Problem description:
Start at the line in the entries below that contains "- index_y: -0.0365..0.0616", stop at the line that contains "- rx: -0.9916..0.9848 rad", and output exactly the lines in that span, both ends included.

Dataset extract:
*** Begin section ***

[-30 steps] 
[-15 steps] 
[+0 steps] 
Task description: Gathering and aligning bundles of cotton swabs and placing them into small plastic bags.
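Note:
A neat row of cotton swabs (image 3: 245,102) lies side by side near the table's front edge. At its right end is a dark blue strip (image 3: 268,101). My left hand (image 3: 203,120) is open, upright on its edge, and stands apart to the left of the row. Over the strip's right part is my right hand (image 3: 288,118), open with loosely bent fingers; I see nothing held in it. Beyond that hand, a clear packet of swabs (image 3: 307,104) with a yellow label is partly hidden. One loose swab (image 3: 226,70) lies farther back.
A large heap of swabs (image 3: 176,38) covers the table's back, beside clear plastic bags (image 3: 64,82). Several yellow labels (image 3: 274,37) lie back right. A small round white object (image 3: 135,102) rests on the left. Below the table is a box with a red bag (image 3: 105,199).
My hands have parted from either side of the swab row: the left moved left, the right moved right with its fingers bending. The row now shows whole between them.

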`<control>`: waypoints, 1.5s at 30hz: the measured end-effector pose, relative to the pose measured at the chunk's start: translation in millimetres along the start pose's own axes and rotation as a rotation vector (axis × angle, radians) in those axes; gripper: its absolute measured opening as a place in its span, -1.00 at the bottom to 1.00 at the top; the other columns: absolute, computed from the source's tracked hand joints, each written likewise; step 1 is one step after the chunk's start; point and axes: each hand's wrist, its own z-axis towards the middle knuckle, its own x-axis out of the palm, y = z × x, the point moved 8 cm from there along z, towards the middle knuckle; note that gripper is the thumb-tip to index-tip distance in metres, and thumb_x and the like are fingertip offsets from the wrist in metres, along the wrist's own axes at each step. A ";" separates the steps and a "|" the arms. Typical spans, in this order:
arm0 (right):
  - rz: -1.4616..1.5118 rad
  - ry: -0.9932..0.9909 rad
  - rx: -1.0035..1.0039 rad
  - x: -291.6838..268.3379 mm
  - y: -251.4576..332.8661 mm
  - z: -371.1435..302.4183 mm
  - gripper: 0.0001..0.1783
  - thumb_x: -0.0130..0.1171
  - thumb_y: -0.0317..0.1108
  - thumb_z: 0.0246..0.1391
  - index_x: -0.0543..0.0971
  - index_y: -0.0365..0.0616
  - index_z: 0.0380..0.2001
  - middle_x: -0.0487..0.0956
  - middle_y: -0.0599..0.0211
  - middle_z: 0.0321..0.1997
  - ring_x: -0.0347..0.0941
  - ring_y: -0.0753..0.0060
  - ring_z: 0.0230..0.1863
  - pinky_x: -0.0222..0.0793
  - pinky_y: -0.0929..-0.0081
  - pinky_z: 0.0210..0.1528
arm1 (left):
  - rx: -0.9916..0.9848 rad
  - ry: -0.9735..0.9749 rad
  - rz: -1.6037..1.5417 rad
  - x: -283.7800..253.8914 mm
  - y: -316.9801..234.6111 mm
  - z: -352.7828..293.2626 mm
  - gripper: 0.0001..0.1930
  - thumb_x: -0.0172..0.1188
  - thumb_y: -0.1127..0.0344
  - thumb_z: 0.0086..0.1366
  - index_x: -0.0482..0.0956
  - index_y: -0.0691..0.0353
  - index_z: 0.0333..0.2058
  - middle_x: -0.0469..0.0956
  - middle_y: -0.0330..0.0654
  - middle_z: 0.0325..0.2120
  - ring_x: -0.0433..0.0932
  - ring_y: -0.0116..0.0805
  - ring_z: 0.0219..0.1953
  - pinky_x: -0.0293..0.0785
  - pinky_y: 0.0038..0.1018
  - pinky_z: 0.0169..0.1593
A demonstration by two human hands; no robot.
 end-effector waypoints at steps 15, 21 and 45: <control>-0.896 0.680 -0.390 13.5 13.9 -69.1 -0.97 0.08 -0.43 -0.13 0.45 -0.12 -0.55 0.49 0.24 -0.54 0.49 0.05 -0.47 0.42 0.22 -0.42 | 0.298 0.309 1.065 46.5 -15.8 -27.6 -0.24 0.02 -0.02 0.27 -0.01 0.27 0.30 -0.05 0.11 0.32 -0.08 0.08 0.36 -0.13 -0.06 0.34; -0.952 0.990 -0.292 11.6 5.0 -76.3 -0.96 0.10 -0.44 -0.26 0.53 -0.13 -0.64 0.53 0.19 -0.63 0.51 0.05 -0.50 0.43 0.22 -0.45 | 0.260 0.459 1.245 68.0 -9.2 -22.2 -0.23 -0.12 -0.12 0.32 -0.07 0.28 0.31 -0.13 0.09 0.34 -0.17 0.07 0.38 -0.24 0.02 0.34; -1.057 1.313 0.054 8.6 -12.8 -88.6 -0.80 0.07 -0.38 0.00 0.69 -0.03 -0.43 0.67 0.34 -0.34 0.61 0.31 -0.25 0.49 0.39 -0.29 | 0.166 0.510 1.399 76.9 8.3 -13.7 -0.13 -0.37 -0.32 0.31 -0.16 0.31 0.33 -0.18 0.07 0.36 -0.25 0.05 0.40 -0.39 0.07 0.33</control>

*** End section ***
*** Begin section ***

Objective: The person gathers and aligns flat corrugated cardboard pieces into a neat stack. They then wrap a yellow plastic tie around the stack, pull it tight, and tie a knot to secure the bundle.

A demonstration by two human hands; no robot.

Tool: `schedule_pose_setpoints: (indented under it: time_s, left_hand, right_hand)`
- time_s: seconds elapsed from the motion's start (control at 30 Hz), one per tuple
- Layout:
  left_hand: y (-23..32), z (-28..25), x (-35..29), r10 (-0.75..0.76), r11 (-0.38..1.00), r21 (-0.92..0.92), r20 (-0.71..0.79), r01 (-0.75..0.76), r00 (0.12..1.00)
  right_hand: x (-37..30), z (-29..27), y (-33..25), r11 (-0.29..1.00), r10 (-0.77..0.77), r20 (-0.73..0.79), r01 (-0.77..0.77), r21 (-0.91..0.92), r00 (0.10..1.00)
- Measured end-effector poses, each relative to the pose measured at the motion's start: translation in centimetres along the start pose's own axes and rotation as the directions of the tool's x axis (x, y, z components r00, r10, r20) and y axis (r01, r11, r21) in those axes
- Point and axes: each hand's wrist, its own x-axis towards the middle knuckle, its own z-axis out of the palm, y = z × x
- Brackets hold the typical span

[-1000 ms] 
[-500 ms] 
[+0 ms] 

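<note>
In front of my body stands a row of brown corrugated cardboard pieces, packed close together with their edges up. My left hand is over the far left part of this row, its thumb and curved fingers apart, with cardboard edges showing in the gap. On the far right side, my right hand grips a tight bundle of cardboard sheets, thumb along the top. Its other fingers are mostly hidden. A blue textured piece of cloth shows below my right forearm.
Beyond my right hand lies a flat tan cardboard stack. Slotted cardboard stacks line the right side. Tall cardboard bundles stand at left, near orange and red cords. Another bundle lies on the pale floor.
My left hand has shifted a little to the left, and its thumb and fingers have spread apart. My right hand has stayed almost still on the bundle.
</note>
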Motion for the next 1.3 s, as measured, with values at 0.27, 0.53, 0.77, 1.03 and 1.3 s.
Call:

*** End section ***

Answer to this task:
  - index_y: -0.0365..0.0616
  - index_z: 0.0380..0.2001
  - middle_x: -0.0487..0.0956
  - middle_y: -0.0599..0.0211
  - middle_z: 0.0321..0.1997
  - ring_x: -0.0347..0.0941
  - ring_y: -0.0753..0.0060
  - ring_z: 0.0230..0.1863
  - pinky_x: -0.0222..0.0793
  - pinky_y: -0.0929..-0.0081
  - pinky_z: 0.0210..0.1528
arm1 (left):
  - rx: -0.9916..0.9848 rad

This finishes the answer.